Por que tantas pessoas seguem a ideologia de esquerda mesmo quando ela não entrega o que promete?
- Rogério Mazzetto Franco
- 2 de dez. de 2025
- 2 min de leitura
A força da ideologia de esquerda não vem da capacidade de entregar resultados, mas da habilidade de construir uma imagem moral irresistível. Ela se apresenta como defensora dos fracos, dos excluídos e dos injustiçados. Com isso, transforma sua adesão em um gesto de virtude. Pouco importa se políticas inspiradas nessa visão terminam em estagnação, desperdício e ampliação de conflitos. A identidade política prevalece sobre a evidência. Quem adere acredita estar do lado certo, e essa sensação basta para manter a crença viva mesmo quando a realidade diz o contrário.
A esquerda opera com uma lógica simples: converte desigualdade em crime moral e se coloca como única instância capaz de absolver a sociedade desse pecado. Ao fazer isso, conquista não apenas apoio, mas obediência emocional. Muitos aderem não pelo conteúdo das propostas, mas pelo medo de parecerem insensíveis ao sofrimento alheio. A ideologia prospera porque domina esse mecanismo psicológico. Ela se torna um abrigo moral, não um projeto político sujeito a verificação.
Do ponto de vista prático, a esquerda promete resolver tudo por meio do Estado. Promete segurança, reparação, bem-estar e igualdade. Mas, para isso, exige um aparato público sempre maior, mais caro e mais presente na vida de todos. A expansão do Estado, porém, produz o oposto do que promete. Gera burocracia, ineficiência, captura do Estado por grupos organizados e uma dependência crescente de políticas que nunca resolvem o problema que justificou sua criação. O fracasso se transforma em justificativa para ampliar ainda mais o poder estatal. E o ciclo se repete.

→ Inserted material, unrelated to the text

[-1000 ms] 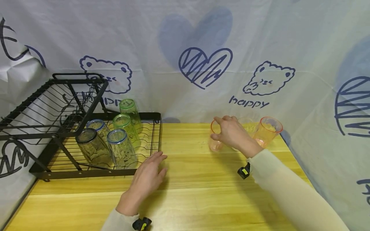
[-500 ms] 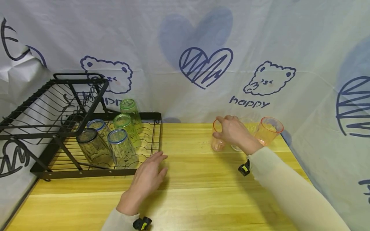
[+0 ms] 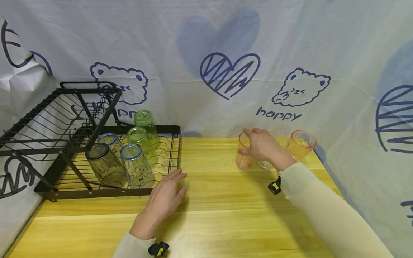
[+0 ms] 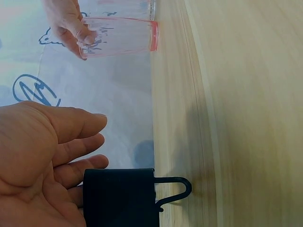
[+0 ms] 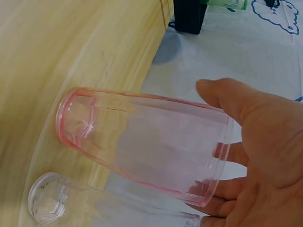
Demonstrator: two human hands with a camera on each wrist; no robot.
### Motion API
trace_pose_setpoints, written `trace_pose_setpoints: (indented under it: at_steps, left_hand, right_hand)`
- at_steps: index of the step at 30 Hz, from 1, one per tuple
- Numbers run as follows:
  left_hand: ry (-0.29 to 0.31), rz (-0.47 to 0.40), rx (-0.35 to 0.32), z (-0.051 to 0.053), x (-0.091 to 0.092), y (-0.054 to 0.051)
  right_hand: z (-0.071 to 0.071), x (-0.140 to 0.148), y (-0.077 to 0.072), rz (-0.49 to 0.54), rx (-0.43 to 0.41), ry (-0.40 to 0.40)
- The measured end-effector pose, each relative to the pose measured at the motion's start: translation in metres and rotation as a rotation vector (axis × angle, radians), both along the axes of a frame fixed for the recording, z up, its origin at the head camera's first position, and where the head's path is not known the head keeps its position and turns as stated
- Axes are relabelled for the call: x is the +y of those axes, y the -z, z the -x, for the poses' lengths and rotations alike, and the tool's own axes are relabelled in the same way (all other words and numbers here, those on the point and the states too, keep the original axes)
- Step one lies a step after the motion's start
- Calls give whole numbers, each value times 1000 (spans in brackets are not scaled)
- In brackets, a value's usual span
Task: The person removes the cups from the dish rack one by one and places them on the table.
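On the right of the table an upright pink glass stands mouth up, its base on the wood. My right hand is round its upper part, thumb on the near side and fingers behind the rim. Right beside it stands a clear glass, partly hidden by that hand. Another pink glass with a red rim is farther right. My left hand hovers by the rack's front right corner, fingers loosely extended and holding nothing; its palm shows in the left wrist view.
At the left stands a black two-tier rack. Its lower tier holds several upside-down glasses: two green, two blue-rimmed and one dark. A printed cloth hangs behind the table.
The pink glass in my right hand has shifted slightly to the right, closer to the clear glass. My right hand has moved a little right too. My left hand has stayed in place.
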State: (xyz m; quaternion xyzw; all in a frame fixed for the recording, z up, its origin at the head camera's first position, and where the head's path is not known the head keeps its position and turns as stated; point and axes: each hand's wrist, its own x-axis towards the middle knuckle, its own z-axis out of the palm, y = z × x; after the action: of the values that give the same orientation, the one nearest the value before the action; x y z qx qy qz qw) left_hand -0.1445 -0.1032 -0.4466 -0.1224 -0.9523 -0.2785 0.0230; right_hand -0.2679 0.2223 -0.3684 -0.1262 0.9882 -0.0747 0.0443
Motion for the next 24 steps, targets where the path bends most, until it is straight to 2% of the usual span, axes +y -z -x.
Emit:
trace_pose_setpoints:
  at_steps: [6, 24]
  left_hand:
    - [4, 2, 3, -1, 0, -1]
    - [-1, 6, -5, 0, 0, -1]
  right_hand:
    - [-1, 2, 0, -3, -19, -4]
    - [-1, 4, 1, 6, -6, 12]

A adesão persiste porque a ideologia oferece explicações prontas para qualquer contradição. Se algo dá errado, a culpa nunca é da ideia, mas de forças externas: elites, mercado, conservadores, sabotagem. Essa fuga constante da responsabilidade protege o ideal, ainda que destrua a confiança na realidade. A estrutura retórica está desenhada para garantir que a utopia jamais seja responsabilizada por seus próprios efeitos.

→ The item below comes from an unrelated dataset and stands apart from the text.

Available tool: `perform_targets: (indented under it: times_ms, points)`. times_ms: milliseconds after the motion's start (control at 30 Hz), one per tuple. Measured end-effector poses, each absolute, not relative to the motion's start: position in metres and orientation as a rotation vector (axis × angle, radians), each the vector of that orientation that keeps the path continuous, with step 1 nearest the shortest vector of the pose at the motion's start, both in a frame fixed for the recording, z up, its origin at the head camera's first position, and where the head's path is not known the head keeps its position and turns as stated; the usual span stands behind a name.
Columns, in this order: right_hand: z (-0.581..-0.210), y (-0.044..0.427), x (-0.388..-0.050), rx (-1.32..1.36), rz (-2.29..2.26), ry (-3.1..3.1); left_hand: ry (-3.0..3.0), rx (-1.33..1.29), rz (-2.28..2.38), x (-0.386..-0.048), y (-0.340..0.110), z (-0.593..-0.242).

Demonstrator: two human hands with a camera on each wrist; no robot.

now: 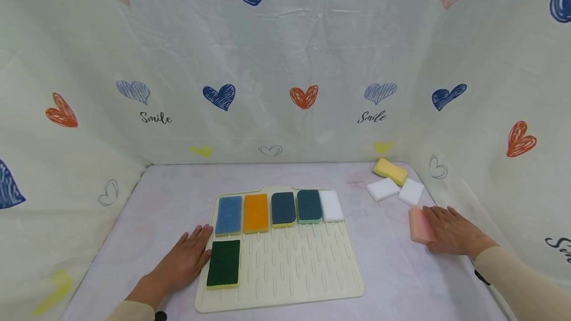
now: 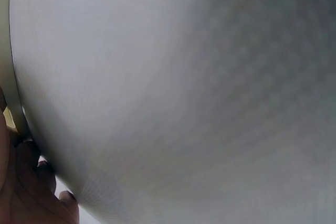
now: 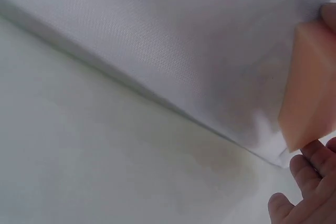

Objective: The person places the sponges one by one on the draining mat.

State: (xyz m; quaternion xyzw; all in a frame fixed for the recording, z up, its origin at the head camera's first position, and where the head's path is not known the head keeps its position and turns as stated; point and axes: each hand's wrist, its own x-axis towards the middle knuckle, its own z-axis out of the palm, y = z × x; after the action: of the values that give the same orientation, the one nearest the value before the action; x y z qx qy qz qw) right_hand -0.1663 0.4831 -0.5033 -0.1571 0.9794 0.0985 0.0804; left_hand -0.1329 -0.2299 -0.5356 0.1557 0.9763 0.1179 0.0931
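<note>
My right hand [image 1: 455, 232] pinches a pink sponge block [image 1: 421, 226] at the table's right side; in the right wrist view, thumb and fingers are on opposite faces of the pink sponge [image 3: 310, 87]. My left hand [image 1: 185, 259] lies flat with straight fingers at the left edge of a cream ridged mat [image 1: 303, 271]. Beside it on the mat is a dark green scouring sponge [image 1: 224, 263]. Along the mat's far edge stand in a row a blue sponge [image 1: 229, 215], an orange sponge [image 1: 256, 213], two dark blue-topped sponges [image 1: 283, 208] and a white sponge [image 1: 332, 206].
Beyond the pink sponge, at the far right corner, lie a yellow sponge [image 1: 390, 171] and two white sponges [image 1: 382, 189] close together. A pale cloth covers the table [image 1: 160, 202]. Curtains with printed hearts [image 1: 267, 128] enclose its back and sides.
</note>
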Motion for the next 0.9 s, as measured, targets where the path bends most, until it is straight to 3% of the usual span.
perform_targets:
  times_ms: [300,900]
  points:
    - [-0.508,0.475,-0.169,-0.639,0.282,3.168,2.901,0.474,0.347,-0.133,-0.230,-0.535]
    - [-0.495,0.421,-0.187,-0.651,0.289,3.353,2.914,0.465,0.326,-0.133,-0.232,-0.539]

Há um fator cultural igualmente decisivo. Nas universidades, na mídia, nas artes e em boa parte das instituições urbanas, a visão de mundo da esquerda é tratada como evidência de sensibilidade e sofisticação. Quem não a acompanha é rapidamente colocado na posição de alguém atrasado, frio, ignorante ou reacionário. Isso cria um ambiente de conformidade que dispensa análise e substitui o debate por vigilância moral. Assim, a ideologia se espalha mais por pressão simbólica do que por persuasão racional.

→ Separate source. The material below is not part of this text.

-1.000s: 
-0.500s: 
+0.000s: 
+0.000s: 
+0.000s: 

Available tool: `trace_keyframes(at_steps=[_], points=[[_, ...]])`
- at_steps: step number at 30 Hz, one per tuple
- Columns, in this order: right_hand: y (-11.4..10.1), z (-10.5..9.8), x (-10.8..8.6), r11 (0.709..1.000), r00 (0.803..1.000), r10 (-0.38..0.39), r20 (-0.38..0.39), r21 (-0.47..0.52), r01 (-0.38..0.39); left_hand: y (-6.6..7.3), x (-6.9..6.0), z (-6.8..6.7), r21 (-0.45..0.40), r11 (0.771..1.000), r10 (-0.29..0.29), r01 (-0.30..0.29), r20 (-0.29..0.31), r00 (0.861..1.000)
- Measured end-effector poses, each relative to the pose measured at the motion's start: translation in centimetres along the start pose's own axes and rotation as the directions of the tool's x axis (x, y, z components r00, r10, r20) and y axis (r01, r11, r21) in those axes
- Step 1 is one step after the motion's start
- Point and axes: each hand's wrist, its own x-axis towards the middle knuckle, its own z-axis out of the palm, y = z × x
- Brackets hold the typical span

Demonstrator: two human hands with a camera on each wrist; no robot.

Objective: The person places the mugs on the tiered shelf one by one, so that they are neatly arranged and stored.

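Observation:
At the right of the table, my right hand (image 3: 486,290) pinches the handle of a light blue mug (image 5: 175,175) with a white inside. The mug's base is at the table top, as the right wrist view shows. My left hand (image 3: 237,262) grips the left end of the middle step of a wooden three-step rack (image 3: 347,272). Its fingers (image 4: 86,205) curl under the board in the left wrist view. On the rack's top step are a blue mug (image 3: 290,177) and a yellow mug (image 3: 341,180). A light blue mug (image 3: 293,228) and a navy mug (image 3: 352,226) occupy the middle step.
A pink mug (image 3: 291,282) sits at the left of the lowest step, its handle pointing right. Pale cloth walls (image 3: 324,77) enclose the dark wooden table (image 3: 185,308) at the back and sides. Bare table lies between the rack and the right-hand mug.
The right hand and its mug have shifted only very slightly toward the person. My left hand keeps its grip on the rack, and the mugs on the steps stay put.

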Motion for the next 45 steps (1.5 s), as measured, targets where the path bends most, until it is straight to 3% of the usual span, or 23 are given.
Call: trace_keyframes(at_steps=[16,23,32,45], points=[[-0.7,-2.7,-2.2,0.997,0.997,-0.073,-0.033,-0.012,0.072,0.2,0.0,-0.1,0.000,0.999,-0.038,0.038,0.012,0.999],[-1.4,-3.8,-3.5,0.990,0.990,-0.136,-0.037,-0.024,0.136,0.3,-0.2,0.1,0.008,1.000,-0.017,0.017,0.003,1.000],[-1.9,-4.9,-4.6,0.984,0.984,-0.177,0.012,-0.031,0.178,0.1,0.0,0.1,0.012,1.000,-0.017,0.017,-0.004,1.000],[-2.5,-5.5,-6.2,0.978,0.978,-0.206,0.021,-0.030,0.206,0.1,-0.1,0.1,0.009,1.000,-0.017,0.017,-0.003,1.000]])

No fundo, a esquerda sobrevive porque promete aquilo que ninguém pode entregar: um mundo sem conflito, sem hierarquias, sem frustrações e sem desigualdades. É uma fantasia politicamente conveniente e emocionalmente sedutora. Enquanto houver quem prefira essa fantasia aos limites da vida real, a ideologia continuará avançando. Não porque funciona, mas porque oferece uma fuga. Uma fuga da responsabilidade, da complexidade e da maturidade política.
A esquerda se sustenta não nas consequências de suas ações, mas na narrativa que construiu sobre si mesma. E enquanto essa narrativa continuar a soar mais confortável do que a verdade, haverá quem a siga, mesmo que ela produza exatamente o contrário do que promete.